Am 20. Oktober 1889 erfolgte die Grundsteinlegung für den Bau einer Zuckerfabrik. Die Gommeraner Zuckerfabrik wurde 1897 in eine Gesellschaft mit beschränkter Haftung umgewandelt. Dank der Fähigkeit und des Könnens der Geschäftsführung stieg die Zuckerproduktion stetig. Aus heutiger Sicht wäre dieses aber nicht erreichbar gewesen, hätte es nicht die zahlreichen Arbeiter gegeben. Sie arbeiteten unter schwierigen Bedingungen, es gab Unfälle teils mit tödlichem Ausgang.

Investitionen in moderne Anlagen ließen eine Leistungssteigerung zu. So wurden im Jahre 1903/1904 täglich 16.000 Zentner (800 Tonnen) Zuckerrüben verarbeitet.
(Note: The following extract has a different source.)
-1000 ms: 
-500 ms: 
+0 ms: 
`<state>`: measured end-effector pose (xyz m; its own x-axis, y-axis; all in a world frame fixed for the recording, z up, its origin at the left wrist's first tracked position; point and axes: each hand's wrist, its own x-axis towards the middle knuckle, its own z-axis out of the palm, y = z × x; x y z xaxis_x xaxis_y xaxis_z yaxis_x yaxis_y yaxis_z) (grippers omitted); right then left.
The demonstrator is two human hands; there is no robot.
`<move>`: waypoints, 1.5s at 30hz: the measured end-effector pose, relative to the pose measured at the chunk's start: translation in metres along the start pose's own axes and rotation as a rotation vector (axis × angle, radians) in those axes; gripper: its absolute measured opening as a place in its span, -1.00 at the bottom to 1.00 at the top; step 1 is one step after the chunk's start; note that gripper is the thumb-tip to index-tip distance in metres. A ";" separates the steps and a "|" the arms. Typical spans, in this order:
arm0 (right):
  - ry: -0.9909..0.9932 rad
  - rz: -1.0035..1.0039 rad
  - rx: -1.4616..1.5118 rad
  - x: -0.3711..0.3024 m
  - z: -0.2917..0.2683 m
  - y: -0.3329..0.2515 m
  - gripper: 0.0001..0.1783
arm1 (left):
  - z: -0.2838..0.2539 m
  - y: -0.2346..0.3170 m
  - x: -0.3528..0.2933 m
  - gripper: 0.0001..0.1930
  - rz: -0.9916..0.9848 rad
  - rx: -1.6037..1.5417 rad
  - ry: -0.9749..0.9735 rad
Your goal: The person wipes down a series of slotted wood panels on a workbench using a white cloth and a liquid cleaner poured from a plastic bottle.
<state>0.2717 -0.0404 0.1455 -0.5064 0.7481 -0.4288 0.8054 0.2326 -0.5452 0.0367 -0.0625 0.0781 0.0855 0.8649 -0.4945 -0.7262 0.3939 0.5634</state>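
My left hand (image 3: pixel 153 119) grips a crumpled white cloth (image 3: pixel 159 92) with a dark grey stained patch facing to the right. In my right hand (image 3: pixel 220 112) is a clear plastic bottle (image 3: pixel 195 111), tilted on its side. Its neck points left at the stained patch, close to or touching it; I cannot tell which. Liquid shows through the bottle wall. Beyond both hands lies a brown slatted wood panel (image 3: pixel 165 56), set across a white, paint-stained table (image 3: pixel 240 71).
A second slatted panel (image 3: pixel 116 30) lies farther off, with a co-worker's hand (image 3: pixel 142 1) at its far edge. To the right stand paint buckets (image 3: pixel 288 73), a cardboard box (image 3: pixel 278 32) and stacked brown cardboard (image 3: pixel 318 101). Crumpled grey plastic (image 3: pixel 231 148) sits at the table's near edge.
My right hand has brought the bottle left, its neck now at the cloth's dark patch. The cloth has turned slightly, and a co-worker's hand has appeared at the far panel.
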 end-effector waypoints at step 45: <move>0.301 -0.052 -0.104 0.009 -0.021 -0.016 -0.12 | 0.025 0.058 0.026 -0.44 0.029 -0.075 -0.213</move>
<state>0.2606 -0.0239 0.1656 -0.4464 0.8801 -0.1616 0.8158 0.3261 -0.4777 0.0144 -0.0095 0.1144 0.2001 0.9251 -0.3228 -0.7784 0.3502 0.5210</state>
Dabei war der Bau der Kleinbahn Loburg-Leitzkau-Gommern und deren Nutzung zum Rübentransport nicht unerheblich an der Steigerung der Verarbeitungsmengen beteiligt. Die Ausbeute des Zuckers richtete sich nach dem Zuckergehalt in den Rüben. Dieser wurde durch spezielle Maßnahmen der Bauern stets gesteigert.

Blick auf den Fabrikhof und die Fabrik aus Richtung des Rübenlagers mit Schienenanschluss Quelle: Dokumentation von Dipl.-Ing. Eberhard Lippmann zur Zuckerfabrik Gommern

Bei der weiteren Modernisierung der Anlagen wurde das Augenmerk auch auf Platz, Licht und Luft, die Einrichtung von menschenwürdigen Arbeitsplätzen, sanitären Anlagen und mustergültigen Abluft- und Feuerschutzanlagen gerichtet.

Nach Ende des II. Weltkrieges wurde die Zuckerfabrik auf Anordnung der Sowjetischen Militäradministration (SMAD), die bis zur Gründung der DDR die Staatshoheit über die sowjetisch besetzten Gebiete hatte, demontiert und als Wiedergutmachung (kurz Reparation) in die Sowjetunion gebracht. Ob und wo diese wieder aufgebaut wurde, wird nach so langer Zeit nicht mehr zu ermitteln sein.

Die Zuckerfabrik Gommern hörte damit auf zu existieren.